Silently praying near an abortion clinic.

“Misgendering” someone in public.

Misgendering someone online.

Calling someone a “lesbian”.

Burning a Quran.

Making nasty jokes in a private group chat.

Calling Islam an “aberration”.

Publicly denying that gay marriage is biblical.

Reimagining the new LGBT flag as a swastika.

Protesting against the murder of women.

Carrying rape alarms in a public place.

Posting a racist tweet about football players.

Now, I do not want to give implicit approval to all the demands for police intervention that have rung out in the last couple of weeks. As Paul Embery says, for example, a tube driver saying “Free Palestine”, is unprofessional but it is hard to understand how it is against the law.

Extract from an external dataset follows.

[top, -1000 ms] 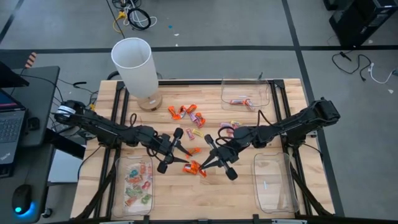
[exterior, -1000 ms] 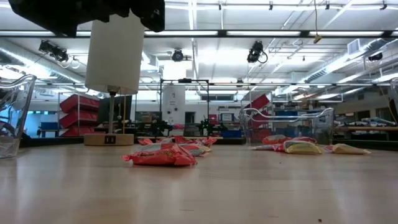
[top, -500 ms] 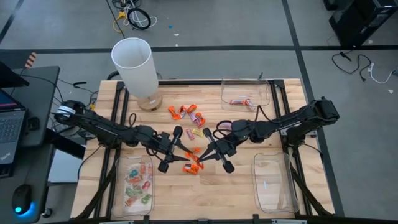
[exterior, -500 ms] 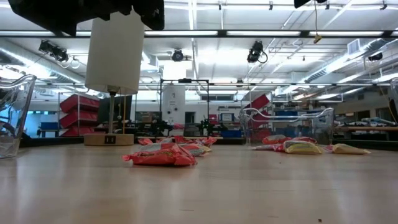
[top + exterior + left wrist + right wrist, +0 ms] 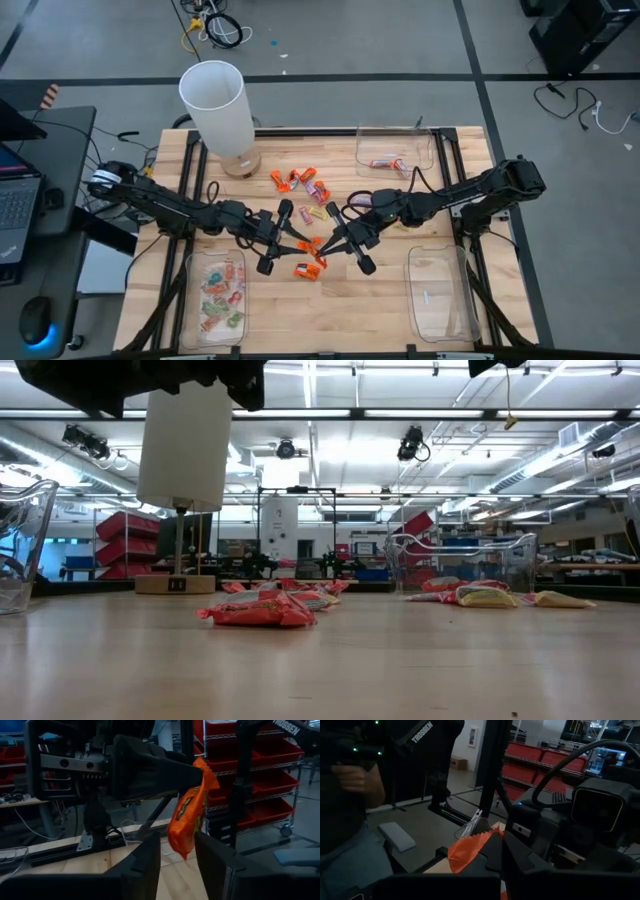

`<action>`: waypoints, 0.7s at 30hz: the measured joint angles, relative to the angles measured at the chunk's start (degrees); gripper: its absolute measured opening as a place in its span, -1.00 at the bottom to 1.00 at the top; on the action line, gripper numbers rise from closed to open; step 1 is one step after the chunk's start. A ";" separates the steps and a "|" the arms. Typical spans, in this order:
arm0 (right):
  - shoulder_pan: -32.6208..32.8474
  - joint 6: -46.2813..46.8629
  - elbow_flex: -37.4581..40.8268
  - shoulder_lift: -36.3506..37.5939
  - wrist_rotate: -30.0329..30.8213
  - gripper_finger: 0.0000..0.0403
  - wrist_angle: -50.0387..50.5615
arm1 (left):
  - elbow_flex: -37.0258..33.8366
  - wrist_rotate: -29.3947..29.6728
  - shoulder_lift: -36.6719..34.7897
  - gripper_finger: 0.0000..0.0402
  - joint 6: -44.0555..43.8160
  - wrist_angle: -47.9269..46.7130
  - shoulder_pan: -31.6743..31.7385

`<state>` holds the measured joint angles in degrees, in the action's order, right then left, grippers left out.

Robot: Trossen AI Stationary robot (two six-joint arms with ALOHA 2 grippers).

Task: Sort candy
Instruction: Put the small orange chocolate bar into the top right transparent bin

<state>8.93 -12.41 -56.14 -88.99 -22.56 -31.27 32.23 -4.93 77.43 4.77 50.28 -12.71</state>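
My right gripper (image 5: 325, 243) is shut on an orange candy (image 5: 314, 247) above the table's middle. My left gripper (image 5: 297, 243) faces it from the left, open. In the left wrist view its fingers (image 5: 150, 857) stand on either side of the hanging candy's (image 5: 187, 817) lower end; I cannot tell if they touch. Another orange candy (image 5: 305, 270) lies on the table just nearer. More candy lies loose farther back (image 5: 300, 182) and to the right (image 5: 368, 205). The low view shows orange candy (image 5: 258, 610) and pale candy (image 5: 490, 597) on the table. My right gripper pinches the orange candy's upper wrapper end (image 5: 201, 770) between its two fingers. They come from the table's right side. The candy hangs below the fingers, clear of the table; it also shows at the fingertips in the right wrist view (image 5: 470, 849).
A white lamp shade (image 5: 215, 105) stands at the far left. A clear tray (image 5: 212, 262) at the near left holds several pale candies. A tray (image 5: 425, 140) at the far right holds one candy. Another tray (image 5: 440, 300) sits at the near right. A person (image 5: 355, 785) stands beyond the table.
My right gripper has gone toward the table's left and far side, up to my left gripper, carrying an orange candy that now hangs clear of the table. A second orange candy has stayed on the table.
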 joint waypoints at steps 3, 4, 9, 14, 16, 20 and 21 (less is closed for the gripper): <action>0.00 -0.23 0.00 0.00 0.01 -1.00 0.02 | 0.00 0.18 0.00 -0.51 0.82 0.02 0.00; 0.00 -0.25 0.00 0.00 0.03 -1.00 0.06 | 0.00 0.18 0.00 -0.56 0.91 0.00 0.00; 0.04 -0.24 0.00 0.02 1.21 -1.00 1.14 | 0.00 0.21 0.00 -0.90 0.97 -0.13 0.00; 0.09 2.15 -0.02 0.08 5.78 -0.97 4.70 | 0.00 0.53 0.00 -0.97 0.96 -0.31 0.00; 0.11 2.88 -0.02 0.50 8.09 -0.91 6.51 | 0.00 0.69 0.00 -0.99 0.84 -0.68 0.00; 0.09 4.29 -0.02 2.97 13.63 -0.75 12.76 | 0.00 3.83 -0.19 -0.99 0.36 -3.35 -0.02; 0.07 4.86 -0.02 3.89 15.61 -0.71 14.78 | 0.00 4.62 -0.24 -0.99 -0.25 -4.06 -0.02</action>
<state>8.99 -7.55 -56.16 -85.10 -6.95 -16.48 32.23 -0.31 77.19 4.52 46.22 -12.73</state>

Yet if chanting for jihad — and at a protest organised, no less, by a group which has been banned everywhere from Bangladesh to Germany — is not inciting violence, what is? The most charitable explanation for why silent prayer and calling somebody a lesbian are arrestable offences and this is not is that the cops are too afraid of their actions sparking disorder that could harm them physically and professionally. That speaks to much broader, deeper problems in our social and political culture — problems our institutions should urgently address.

But the least the cops could do is stop arresting people for comparatively petty things.